_WHAT IS NEEDED:_ Using the records below, output the stretch that opens with the line containing "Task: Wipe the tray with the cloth" and closes with the line containing "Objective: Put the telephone", exactly and including both lines, with nothing more.

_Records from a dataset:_
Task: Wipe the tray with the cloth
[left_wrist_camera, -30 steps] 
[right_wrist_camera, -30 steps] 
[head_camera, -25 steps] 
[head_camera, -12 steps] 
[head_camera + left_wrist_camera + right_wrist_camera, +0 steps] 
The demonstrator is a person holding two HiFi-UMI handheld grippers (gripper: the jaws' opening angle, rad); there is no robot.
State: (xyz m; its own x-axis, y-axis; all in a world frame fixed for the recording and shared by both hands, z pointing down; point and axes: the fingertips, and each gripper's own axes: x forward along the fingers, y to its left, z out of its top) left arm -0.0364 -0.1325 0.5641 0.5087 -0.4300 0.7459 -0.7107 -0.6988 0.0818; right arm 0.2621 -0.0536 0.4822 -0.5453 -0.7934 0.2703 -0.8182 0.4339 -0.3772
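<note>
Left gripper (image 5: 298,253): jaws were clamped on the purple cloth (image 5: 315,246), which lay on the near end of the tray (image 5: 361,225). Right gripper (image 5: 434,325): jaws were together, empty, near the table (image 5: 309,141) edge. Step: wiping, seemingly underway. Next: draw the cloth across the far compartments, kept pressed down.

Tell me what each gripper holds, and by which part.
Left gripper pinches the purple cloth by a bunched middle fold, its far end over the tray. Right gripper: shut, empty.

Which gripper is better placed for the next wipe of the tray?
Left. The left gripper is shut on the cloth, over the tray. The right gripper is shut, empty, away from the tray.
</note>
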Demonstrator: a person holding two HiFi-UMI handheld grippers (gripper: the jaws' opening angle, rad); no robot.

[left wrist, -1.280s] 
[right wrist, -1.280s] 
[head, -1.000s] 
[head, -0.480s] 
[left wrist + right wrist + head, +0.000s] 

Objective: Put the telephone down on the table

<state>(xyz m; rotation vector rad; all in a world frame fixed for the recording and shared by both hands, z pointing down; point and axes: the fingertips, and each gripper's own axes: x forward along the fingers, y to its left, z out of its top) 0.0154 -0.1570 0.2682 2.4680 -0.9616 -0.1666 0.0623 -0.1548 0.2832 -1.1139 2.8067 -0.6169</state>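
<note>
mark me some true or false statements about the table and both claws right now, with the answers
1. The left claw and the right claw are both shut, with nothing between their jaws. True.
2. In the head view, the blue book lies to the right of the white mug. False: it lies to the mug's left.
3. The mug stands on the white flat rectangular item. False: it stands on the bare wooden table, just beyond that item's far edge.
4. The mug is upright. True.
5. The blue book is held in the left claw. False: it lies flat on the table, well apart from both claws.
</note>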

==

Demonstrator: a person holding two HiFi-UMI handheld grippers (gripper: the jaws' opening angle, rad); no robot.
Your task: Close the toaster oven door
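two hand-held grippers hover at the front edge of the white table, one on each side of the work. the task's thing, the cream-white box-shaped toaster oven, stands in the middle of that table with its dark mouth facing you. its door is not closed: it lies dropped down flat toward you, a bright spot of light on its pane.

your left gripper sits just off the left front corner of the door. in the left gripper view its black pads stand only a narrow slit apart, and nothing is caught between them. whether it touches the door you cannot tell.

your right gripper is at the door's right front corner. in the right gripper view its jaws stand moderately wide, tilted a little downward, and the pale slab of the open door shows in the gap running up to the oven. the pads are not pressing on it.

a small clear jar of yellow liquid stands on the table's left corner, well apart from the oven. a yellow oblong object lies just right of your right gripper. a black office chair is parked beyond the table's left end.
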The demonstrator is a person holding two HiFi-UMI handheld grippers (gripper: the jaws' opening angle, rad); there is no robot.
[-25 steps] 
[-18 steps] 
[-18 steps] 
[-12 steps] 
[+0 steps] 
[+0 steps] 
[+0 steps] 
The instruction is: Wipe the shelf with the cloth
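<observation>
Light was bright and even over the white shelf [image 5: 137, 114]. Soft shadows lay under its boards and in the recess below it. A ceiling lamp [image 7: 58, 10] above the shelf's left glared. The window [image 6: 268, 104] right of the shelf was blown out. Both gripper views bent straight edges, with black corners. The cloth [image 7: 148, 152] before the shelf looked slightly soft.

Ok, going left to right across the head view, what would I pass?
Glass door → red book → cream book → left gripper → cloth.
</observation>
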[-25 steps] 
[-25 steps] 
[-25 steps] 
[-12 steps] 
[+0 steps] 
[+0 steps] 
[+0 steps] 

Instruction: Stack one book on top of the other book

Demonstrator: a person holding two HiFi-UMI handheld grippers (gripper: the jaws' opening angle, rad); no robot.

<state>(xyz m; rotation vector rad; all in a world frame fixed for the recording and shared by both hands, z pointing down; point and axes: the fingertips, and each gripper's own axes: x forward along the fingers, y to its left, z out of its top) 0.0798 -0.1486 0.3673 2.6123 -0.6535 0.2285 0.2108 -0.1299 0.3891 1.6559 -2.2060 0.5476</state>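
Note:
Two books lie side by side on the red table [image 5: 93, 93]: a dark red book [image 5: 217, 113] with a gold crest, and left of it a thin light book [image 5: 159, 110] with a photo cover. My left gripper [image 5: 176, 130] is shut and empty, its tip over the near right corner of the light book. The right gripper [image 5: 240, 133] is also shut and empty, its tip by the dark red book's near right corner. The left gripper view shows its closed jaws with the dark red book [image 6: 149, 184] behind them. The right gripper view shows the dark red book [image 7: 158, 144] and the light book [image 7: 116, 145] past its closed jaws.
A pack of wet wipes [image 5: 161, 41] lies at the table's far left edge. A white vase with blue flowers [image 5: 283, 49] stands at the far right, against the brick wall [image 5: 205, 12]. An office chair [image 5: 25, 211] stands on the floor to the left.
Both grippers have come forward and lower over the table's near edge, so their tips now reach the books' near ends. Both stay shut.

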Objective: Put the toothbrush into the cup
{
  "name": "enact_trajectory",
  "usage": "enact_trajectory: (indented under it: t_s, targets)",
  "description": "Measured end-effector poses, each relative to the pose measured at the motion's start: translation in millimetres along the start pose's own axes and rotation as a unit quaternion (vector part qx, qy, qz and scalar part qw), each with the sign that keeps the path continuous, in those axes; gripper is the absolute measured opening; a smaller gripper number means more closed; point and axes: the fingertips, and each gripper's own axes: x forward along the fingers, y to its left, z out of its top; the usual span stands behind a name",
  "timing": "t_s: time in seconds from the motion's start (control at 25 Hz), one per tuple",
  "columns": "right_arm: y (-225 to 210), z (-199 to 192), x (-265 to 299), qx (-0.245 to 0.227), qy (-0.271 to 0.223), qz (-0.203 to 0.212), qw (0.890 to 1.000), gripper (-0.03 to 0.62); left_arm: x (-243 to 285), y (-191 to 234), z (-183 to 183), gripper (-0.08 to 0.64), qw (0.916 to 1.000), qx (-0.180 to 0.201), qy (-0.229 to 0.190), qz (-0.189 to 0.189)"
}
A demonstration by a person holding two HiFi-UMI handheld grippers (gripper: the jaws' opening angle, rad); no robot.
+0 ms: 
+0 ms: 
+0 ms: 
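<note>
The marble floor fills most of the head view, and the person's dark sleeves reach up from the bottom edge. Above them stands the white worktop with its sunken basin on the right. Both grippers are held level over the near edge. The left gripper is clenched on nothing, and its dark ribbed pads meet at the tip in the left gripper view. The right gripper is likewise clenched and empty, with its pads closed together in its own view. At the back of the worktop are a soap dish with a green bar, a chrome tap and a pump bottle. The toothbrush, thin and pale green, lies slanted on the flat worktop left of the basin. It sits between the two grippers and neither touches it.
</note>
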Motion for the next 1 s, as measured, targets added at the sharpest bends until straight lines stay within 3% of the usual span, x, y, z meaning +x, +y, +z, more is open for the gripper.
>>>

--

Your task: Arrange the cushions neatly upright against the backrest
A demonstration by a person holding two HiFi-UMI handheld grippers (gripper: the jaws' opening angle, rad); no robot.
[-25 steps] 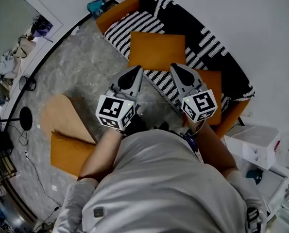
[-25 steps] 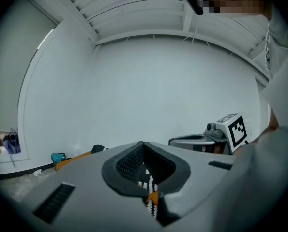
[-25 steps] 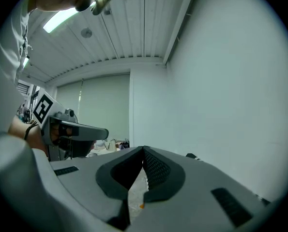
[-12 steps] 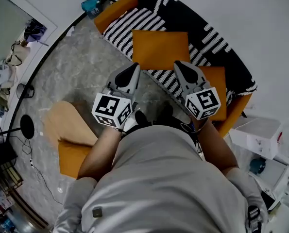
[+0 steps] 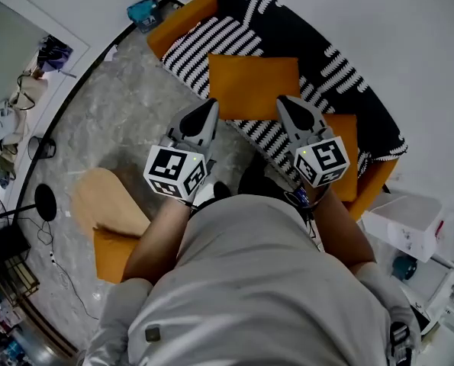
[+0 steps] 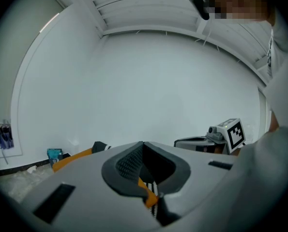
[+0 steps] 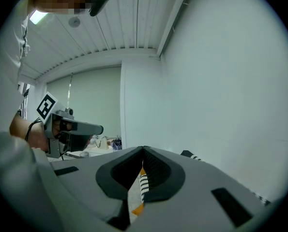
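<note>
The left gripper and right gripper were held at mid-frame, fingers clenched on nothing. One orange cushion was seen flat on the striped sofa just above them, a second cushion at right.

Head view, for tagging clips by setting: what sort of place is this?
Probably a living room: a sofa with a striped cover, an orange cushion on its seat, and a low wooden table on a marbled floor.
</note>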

_SOLUTION FOR THIS PROBLEM:_
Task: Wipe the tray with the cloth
[left_wrist_camera, -30 steps] 
[right_wrist_camera, -30 steps] 
[head_camera, -25 steps] 
[head_camera, -12 steps] 
[head_camera + left_wrist_camera + right_wrist_camera, +0 steps] 
The demonstrator is a person holding two HiFi-UMI handheld grippers (gripper: the jaws' opening angle, rad); there is no robot.
State: (xyz m; its own x-axis, y-axis; all in a world frame fixed for the recording and shared by both hands, z pointing down; point and axes: the fingertips, and each gripper's own axes: x forward along the fingers, y to its left, z out of its top) left arm -0.0364 -0.1325 0.5641 0.5087 -0.4300 0.7459 -0.7107 -0.6988 0.0818; right arm 0.2621 -0.0536 0.4822 -0.5453 -0.7934 0.2703 -0.8182 0.4339 -0.3772
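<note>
Left gripper (image 5: 298,253): jaws were clamped on the purple cloth (image 5: 315,246), which lay on the near end of the tray (image 5: 361,225). Right gripper (image 5: 434,325): jaws were together, empty, near the table (image 5: 309,141) edge. Step: wiping, seemingly underway. Next: draw the cloth across the far compartments, kept pressed down.

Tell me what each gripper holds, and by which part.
Left gripper pinches the purple cloth by a bunched middle fold, its far end over the tray. Right gripper: shut, empty.

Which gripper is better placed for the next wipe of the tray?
Left. The left gripper is shut on the cloth, over the tray. The right gripper is shut, empty, away from the tray.
</note>
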Demonstrator: a person holding two HiFi-UMI handheld grippers (gripper: the jaws' opening angle, rad); no robot.

[left wrist, -1.280s] 
[right wrist, -1.280s] 
[head, -1.000s] 
[head, -0.480s] 
[left wrist + right wrist + head, +0.000s] 

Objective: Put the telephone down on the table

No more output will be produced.